Mom taught and role-modeled so many life lessons that I carry with me today: a strong work ethic, the importance of character, kindness, and courage. She was a critical care nurse who demonstrated integrity and self-confidence in every fiber. As an adult, when I am facing new challenges or working on the strategy for a project, her teachings are with me, and I pass those values along to my two daughters.

 

Chicago could be quite insular when I was growing up, people sticking to their own neighborhoods, but my mother often suggested an “outing”—an exploration of the city. Her white-knuckled fear of flying kept her a homebody, despite her dreams of travel. Since she doesn’t go beyond her own comfort zone, she could have put boundaries on her own children, but she let us fly—literally—and did not pass on her concerns or limitations. I always had the perspective that life was beyond my neighborhood.

 

Although my mother’s mother was a wonderful cook—what I call modern old-fashioned, meaning stylish but grounded in tradition—Mom did not inherit her skills. When it came to cooking, Granny ruled. I often spent Saturday mornings with her while Mom was running errands or just having some “me” time. Once when I was seven years old, Granny taught me how to clean a newly caught fish.

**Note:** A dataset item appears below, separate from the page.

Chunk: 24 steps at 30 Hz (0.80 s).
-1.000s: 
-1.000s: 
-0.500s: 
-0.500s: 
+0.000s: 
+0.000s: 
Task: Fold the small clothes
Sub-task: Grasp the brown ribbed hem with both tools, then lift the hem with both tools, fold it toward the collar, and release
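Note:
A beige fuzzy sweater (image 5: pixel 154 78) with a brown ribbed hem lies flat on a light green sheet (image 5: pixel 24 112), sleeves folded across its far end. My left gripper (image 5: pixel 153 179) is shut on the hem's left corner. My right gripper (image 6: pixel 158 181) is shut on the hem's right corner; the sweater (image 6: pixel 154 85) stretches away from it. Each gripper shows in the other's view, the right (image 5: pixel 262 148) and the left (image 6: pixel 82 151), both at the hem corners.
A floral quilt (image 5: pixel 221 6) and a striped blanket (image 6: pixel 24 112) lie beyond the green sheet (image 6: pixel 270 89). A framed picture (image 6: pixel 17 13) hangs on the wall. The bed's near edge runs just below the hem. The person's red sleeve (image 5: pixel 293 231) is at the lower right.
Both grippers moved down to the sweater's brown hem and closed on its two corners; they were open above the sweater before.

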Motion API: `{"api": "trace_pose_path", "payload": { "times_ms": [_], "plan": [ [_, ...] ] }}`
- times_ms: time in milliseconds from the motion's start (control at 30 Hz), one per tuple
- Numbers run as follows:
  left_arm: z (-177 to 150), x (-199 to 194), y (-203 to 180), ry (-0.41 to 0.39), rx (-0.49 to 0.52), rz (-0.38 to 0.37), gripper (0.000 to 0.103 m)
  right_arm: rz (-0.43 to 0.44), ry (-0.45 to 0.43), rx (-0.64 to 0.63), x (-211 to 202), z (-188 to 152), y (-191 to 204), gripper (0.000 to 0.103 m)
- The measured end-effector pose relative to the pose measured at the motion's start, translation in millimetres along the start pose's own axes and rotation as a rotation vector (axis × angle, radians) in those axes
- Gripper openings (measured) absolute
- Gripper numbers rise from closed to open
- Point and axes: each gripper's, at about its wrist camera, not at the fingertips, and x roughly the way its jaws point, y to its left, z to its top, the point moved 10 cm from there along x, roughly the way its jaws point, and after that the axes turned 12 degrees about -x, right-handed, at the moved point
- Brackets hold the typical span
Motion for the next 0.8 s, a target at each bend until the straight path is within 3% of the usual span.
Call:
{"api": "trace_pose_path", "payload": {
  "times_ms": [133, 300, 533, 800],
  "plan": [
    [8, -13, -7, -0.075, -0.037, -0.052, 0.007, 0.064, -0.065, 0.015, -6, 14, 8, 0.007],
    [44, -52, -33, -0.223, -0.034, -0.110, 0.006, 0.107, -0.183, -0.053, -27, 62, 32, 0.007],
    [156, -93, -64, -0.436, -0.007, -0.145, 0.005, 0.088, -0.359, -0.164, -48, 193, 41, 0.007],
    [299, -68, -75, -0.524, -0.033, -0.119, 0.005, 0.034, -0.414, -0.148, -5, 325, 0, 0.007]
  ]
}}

I still remember the scales flying around the kitchen sink, under Granny’s watchful eye. I asked, “What’s next?” and she said I had to clean the insides. “But there’s mushy stuff,” I protested. “That’s right,” she said, “and it must come out.”

 

At first, I thought I was such a big girl to spend quality time with one of my favorite people. After a while, I wanted to be a kid again, playing ball or double Dutch jump rope with my cousins. But Granny believed that girls should know how to cook. She had not been so successful with my mother—despite her efforts to learn, cooking did not come easily to Mom, and she did not find it interesting. But Granny was determined to succeed with me.

 

And her lessons had an impact: Although I started working in corporate America, I now do catering, and many of my recipes are from Granny’s kitchen or have her influence. My four-year-old daughter occasionally peeks into the kitchen asking, “Can I help?” quickly followed by “I’m bored” and a return to PBS Kids. My eight-year-old has no clue how to cook and no interest, but I often hear her ask, “What’s for dinner?” I can only imagine what my Granny is saying in heaven: “Did I not teach you anything?”

---

Kristal Damron is the owner of Reward Your Appetite Catering and the author of Entertaining and Celebrating: An Elegant Feast for Every Season. She lives in Phoenix, Arizona, with her husband and two daughters. She can be found at RewardYourAppetite.com, on Facebook, Twitter, and Instagram.

Macaroni and Cheese

    

1 gal. water

2 T. kosher salt

1 lb. macaroni, penne cut

2 oz. olive oil, divided

1/2 large shallot, minced finely

28 oz. half-and-half

1/2 t. nutmeg

1/4 t. salt

1/8 t. white pepper

8 oz. sharp shredded cheddar cheese

8 oz. mild shredded cheddar cheese

8 oz. mozzarella shredded cheese

optional: 1 T. flour and 1 T. of water mixed together

2 T. unsalted butter

2 oz. minced parsley

 

Bring water to boil in a large stockpot, and add salt.

Cook pasta al dente.

Drain in a colander but do not rinse, reserving 1 cup of pasta water. 

Drizzle pasta with 1 oz. olive oil to prevent sticking.

Heat 1 oz. olive oil over medium heat, and sauté minced shallot until softened.

Reduce heat to low, and add half-and-half very slowly.

Cook until temperature reaches 160 - 180 degrees on an instant-read thermometer.

Stir in nutmeg, salt, and pepper.

Gradually add half of each cheese while stirring.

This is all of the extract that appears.